Saved data entries:

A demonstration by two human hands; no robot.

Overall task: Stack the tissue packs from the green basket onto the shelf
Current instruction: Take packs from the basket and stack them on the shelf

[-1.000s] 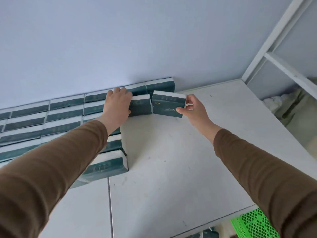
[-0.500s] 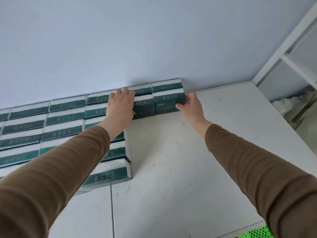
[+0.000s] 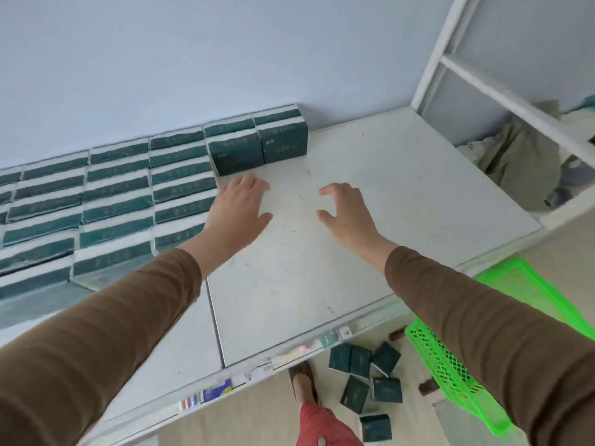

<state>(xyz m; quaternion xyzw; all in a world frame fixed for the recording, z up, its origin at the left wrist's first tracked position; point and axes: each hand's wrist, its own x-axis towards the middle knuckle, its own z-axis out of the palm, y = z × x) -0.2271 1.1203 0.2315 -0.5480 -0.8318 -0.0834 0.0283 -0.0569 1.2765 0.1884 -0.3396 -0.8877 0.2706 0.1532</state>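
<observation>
Dark green tissue packs with white edges fill the left and back of the white shelf in rows. The two packs just set down stand at the right end of the back row against the wall. My left hand hovers over the shelf in front of them, fingers straight, holding nothing. To its right my right hand hangs with loosely curled fingers, also empty. The green basket sits on the floor at the lower right, partly hidden by my right sleeve. Several loose packs lie on the floor beside it.
A white shelf post and crossbar rise at the right, with crumpled cloth behind them. Price labels line the shelf's front edge. A foot in a brown shoe and a red trouser leg show below.
Both hands have let go of the two packs and drawn back toward me. The view has tipped down, so the floor, loose packs and basket now show.
</observation>
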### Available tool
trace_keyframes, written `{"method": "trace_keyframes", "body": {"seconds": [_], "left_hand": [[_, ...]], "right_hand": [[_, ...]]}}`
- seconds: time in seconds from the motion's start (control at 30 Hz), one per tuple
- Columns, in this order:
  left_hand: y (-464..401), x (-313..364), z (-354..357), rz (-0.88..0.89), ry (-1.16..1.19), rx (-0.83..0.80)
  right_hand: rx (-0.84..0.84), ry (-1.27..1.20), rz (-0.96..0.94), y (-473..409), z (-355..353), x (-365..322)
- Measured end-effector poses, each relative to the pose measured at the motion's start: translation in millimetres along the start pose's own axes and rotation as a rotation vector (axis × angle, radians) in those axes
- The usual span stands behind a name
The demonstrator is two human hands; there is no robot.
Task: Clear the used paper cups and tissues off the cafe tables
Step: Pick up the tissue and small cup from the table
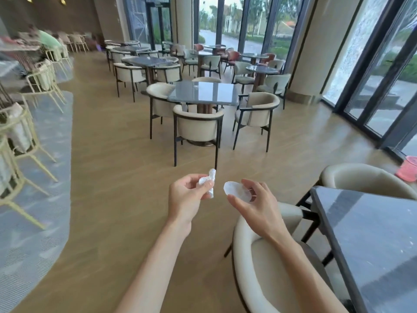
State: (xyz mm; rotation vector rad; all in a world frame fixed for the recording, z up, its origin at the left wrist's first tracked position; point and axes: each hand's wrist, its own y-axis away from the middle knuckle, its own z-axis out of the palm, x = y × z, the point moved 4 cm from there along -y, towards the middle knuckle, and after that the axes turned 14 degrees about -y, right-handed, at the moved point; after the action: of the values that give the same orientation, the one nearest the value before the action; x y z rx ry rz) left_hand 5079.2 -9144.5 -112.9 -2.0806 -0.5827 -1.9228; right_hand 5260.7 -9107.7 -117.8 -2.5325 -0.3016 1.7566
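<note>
Both forearms reached forward from the bottom of the view, held up over the wooden floor (117,181), clear of any table. The left hand (187,197) was turned with its palm partly inward, fingers curled, and its grip pinched a crumpled white tissue (208,182) between thumb and fingertips; the tissue stuck up above the fingers and hung a little below them. The right hand (255,204) sat just beside it, wrist bent, thumb stretched toward the left and the fingers curled around the far side of a small translucent cup (237,192). The cup lay tilted on its side in that grip, its pale round end facing the tissue, the two things close but apart.

The right forearm passed above the cream back of a chair (250,267), which stood against the near table (370,233), a dark glossy top to the right of the hands. Beyond the hands another grey table (203,93) stood ringed by cream chairs, with a small white scrap on its top too blurred to identify. A pink basket (408,169) sat on the floor beyond the near table.
</note>
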Motion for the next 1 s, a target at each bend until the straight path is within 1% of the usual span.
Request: {"method": "trace_keyframes", "body": {"seconds": [0.33,0.5,0.63,0.87,1.0], "left_hand": [[-102.6,7.8,-37.3,0.032,-0.032,-0.005],[-181.9,7.2,-42.3,0.033,-0.073,0.017],[-258.7,15.8,-23.1,0.034,-0.086,0.002],[-376.9,42.5,17.7,0.051,-0.086,-0.041],[-440.9,47.1,41.9,0.059,-0.089,-0.097]], "right_hand": [[0.023,-0.008,-0.025,-97.3,55.6,-8.1],[0.037,-0.045,-0.043,-169.7,85.7,1.2],[0.05,-0.058,-0.041,-238.1,97.6,12.4],[0.098,-0.047,-0.028,-360.5,92.1,14.5],[0.13,-0.027,-0.006,-416.6,94.1,25.1]]}}
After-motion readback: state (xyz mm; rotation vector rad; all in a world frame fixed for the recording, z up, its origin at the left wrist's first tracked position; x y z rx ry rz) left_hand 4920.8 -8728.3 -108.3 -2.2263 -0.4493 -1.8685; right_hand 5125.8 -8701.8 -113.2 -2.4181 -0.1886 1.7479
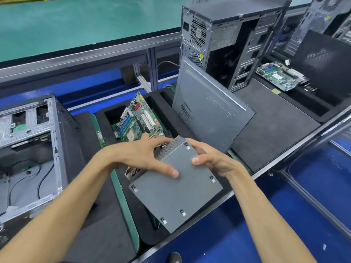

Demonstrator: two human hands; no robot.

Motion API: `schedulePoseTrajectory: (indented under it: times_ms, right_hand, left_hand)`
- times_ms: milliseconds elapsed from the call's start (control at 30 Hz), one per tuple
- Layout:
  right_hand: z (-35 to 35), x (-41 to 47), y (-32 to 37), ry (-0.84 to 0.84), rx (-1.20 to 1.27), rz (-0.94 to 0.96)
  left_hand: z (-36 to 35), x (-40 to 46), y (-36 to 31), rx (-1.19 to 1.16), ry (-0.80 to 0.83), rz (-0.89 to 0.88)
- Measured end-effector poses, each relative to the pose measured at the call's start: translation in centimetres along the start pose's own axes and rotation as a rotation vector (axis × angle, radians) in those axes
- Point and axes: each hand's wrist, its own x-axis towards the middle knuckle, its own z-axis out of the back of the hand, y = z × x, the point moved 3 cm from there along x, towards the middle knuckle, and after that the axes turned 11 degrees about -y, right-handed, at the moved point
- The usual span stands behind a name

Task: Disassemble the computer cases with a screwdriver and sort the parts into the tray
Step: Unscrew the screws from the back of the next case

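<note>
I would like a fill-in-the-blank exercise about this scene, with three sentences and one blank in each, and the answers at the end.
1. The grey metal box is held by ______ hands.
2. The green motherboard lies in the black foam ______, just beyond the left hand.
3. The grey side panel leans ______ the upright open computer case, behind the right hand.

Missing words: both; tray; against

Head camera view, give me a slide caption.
Both hands hold a grey metal box over the black tray.
</note>
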Motion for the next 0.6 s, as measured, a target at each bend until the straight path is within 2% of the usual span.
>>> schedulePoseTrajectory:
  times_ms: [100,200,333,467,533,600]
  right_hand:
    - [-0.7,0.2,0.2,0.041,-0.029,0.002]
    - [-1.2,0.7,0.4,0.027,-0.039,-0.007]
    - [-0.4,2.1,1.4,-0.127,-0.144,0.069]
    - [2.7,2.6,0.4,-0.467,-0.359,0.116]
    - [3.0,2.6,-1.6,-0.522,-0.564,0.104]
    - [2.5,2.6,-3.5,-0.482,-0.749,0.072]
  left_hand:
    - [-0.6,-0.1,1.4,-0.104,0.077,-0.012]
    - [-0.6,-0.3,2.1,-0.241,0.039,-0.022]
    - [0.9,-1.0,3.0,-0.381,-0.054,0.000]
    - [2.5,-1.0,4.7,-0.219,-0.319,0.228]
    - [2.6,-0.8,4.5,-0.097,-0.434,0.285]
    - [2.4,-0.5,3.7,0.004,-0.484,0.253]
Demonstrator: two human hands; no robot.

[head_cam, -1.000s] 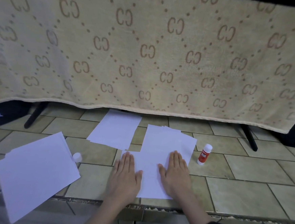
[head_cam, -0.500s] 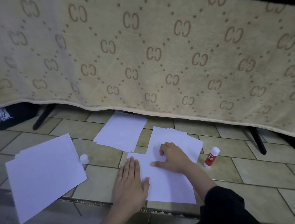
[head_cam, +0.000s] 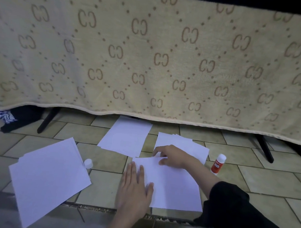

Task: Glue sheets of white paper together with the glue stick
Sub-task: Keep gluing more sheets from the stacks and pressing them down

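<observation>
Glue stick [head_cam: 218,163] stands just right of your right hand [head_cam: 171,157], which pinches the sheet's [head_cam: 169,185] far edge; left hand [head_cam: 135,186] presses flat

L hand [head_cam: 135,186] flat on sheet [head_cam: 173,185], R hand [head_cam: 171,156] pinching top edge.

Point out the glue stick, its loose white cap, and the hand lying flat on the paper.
glue stick [head_cam: 217,164]: head view, on its red label.
white cap [head_cam: 88,163]: head view, on its side wall.
left hand [head_cam: 134,189]: head view, on the back of the hand.
</observation>
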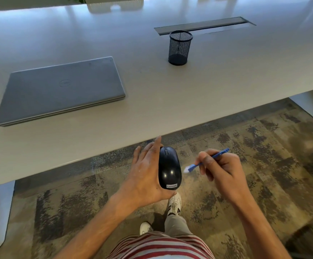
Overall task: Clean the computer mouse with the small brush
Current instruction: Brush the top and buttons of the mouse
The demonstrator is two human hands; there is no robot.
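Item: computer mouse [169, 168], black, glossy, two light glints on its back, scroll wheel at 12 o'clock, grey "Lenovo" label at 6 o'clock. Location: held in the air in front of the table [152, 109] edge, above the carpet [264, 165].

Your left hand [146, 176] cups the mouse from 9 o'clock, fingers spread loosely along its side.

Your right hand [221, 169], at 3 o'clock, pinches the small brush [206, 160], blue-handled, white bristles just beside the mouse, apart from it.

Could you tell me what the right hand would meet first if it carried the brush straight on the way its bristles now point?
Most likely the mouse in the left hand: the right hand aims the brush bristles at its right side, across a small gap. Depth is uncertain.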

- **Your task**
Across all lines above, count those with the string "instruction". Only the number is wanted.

- **Answer space**
2